## EXERCISE PROMPT
Only the lines from the one containing "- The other" through the one containing "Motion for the" should be printed, exactly as they appear below, with both ends included.
#####
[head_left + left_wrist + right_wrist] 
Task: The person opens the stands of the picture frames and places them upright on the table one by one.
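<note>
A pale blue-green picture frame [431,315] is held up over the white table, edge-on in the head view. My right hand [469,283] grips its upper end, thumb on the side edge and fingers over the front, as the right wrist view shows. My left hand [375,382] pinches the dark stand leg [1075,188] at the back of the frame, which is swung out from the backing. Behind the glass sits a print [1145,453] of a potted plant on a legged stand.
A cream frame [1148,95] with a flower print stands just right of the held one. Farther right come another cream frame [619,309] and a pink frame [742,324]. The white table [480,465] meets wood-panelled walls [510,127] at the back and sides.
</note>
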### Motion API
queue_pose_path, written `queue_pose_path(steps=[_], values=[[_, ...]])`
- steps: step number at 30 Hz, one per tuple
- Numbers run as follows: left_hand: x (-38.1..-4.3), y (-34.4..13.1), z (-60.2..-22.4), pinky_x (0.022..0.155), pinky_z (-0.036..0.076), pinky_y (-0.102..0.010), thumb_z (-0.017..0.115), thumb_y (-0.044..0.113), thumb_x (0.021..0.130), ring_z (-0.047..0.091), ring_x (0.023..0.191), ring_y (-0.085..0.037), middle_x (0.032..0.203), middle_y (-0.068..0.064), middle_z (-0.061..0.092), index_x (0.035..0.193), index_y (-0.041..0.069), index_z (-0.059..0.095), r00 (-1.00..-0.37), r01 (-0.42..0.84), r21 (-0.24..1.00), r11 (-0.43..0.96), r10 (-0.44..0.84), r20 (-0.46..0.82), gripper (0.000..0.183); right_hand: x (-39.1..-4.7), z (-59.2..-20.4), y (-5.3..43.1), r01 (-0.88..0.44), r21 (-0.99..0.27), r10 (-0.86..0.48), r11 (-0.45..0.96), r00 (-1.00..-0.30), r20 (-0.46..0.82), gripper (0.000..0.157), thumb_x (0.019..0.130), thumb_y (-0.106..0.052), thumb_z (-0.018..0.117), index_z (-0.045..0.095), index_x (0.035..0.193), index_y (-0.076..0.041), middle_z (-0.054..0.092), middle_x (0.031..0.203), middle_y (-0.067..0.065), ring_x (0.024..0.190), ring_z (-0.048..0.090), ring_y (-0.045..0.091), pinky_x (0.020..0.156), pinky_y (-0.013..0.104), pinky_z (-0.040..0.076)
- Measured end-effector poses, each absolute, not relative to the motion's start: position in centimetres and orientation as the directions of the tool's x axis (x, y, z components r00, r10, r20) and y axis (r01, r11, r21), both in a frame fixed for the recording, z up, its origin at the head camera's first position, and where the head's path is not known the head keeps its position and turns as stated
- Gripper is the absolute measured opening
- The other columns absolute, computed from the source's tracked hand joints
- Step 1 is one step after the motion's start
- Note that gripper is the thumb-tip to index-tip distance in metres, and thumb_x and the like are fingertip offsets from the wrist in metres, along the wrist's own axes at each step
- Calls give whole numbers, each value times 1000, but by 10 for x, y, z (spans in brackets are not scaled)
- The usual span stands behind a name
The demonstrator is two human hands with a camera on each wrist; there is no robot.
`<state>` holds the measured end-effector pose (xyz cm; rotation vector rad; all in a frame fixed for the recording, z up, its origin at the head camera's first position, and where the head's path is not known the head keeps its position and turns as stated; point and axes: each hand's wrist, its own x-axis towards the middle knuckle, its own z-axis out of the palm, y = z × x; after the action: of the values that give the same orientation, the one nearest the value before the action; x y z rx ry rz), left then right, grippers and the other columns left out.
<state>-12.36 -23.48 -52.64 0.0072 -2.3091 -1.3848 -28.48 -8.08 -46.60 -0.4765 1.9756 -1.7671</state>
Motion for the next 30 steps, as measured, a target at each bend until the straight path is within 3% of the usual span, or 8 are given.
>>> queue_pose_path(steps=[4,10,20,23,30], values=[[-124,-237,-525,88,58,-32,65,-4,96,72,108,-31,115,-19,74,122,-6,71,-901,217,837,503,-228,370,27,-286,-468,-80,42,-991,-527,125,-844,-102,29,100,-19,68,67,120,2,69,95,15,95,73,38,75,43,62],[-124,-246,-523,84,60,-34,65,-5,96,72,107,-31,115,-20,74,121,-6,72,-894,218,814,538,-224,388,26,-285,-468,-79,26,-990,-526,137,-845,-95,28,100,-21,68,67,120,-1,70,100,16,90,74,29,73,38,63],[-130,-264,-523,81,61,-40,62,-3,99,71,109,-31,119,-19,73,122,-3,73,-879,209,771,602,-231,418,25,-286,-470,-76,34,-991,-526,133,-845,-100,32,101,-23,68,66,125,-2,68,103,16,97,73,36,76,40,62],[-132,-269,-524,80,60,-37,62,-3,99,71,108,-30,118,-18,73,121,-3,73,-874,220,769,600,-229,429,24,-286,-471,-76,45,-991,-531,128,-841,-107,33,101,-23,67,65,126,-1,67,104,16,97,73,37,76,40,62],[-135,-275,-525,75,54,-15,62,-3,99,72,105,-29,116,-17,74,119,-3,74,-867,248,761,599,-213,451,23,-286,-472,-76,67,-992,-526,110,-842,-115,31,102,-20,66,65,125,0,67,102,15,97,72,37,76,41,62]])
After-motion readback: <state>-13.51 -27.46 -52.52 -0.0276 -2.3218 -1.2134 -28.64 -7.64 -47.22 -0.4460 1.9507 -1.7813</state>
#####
## RESPONSE
- The other columns absolute, computed from the source's tracked hand joints
- Step 1 is one step after the motion's start
- Note that gripper is the thumb-tip to index-tip distance in metres, and thumb_x and the like are fingertip offsets from the wrist in metres, along the wrist's own axes at each step
- Calls give whole numbers, each value times 1000, but by 10 for x, y, z (spans in brackets are not scaled)
- The usual span stands behind a name
The demonstrator is two human hands with a camera on each wrist; there is no robot.
`<state>` holds the measured end-effector pose (xyz cm; rotation vector rad; all in a frame fixed for the recording, z up, its origin at the head camera's first position, and where the head's path is not known the head keeps its position and turns as stated; point and axes: each hand's wrist, its own x-axis towards the middle knuckle, its own z-axis out of the palm, y = z × x; after the action: of the values that give the same orientation, the one nearest the value before the action; x y z rx ry rz), left then right, grippers and the other columns left out.
<state>-12.36 -23.48 -52.64 0.0072 -2.3091 -1.3848 -28.48 -8.08 -46.60 -0.4765 1.9756 -1.7671</state>
Motion for the next 30 steps, as measured, a target at each bend until the straight path is within 3% of the usual span, or 8 are given.

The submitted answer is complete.